Photomediations: A Reader is part of a larger editorial and curatorial project called Photomediations: An Open Book, whose goal is to redesign a coffee-table book as an online experience. A version of this Reader also exists online in an open ‘living’ format, which means it can be altered, added to, mashed-up, re-versioned and customized. The Reader is published in collaboration with Europeana Space, and in association with Jonathan Shaw, Ross Varney and Michael Wamposzyc.

Editor Bios

Kamila Kuc is Postdoctoral Research Assistant in the Department of Media and Communications at Goldsmiths, University of London. She is also a curator and an experimental filmmaker. Co-editor (with Michael O’Pray) of The Struggle for Form: Perspectives on Polish Avant-Garde Film 1916-1989 (2014), Kuc has curated programmes of experimental film for international film festivals and venues (New Horizons Film Festival, Poland; Experiments in Cinema, US). Her short films have been screened widely.

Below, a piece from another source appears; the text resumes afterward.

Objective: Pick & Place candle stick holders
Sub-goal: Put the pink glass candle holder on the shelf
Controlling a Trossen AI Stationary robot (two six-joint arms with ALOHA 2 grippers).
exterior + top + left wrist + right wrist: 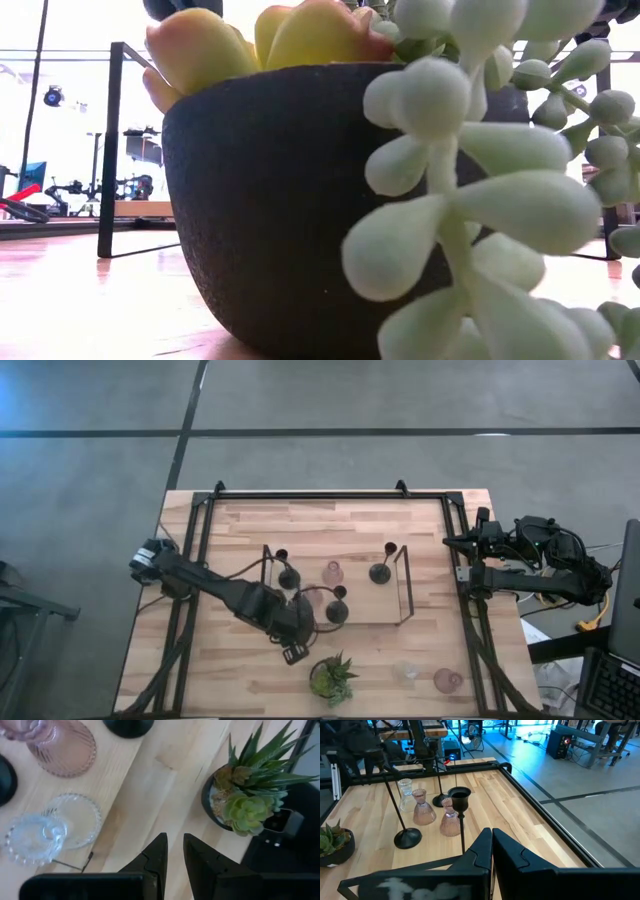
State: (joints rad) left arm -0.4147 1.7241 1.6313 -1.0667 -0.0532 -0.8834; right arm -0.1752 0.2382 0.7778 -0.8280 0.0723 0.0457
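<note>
Your high view looks straight down; your low view sits pressed against the potted plant point(270, 200) (also seen by both wrist views).

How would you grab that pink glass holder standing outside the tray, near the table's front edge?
Probably from straight above, with the fingers closing on its narrow upper part: the pink holder stands upright and looks wider at its base. The clear holder stands close beside it, so close front-to-back.

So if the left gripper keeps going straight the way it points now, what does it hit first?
Probably bare table: the left gripper aims between the potted plant and the clear glass holder, with neither squarely in line; depth is unclear.
</note>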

Joanna Zylinska is a writer, lecturer, artist, curator, and – according to the ImageNet Roulette’s algorithm – a ‘mediatrix’. She is currently Professor of Media Philosophy + Critical Digital Practice at King’s College London. The author of a number of books on art, philosophy and technology – including The End of Man: A Feminist Counterapocalypse (University of Minnesota Press, 2018), Nonhuman Photography (MIT Press, 2017) and Minimal Ethics for the Anthropocene (Open Humanities Press, 2014) and AIArt (Open Humanities Press, 2020) – she is also involved in more experimental and collaborative publishing projects, such as Photomediations (2016). Her own art practice engages with different kinds of image-based media.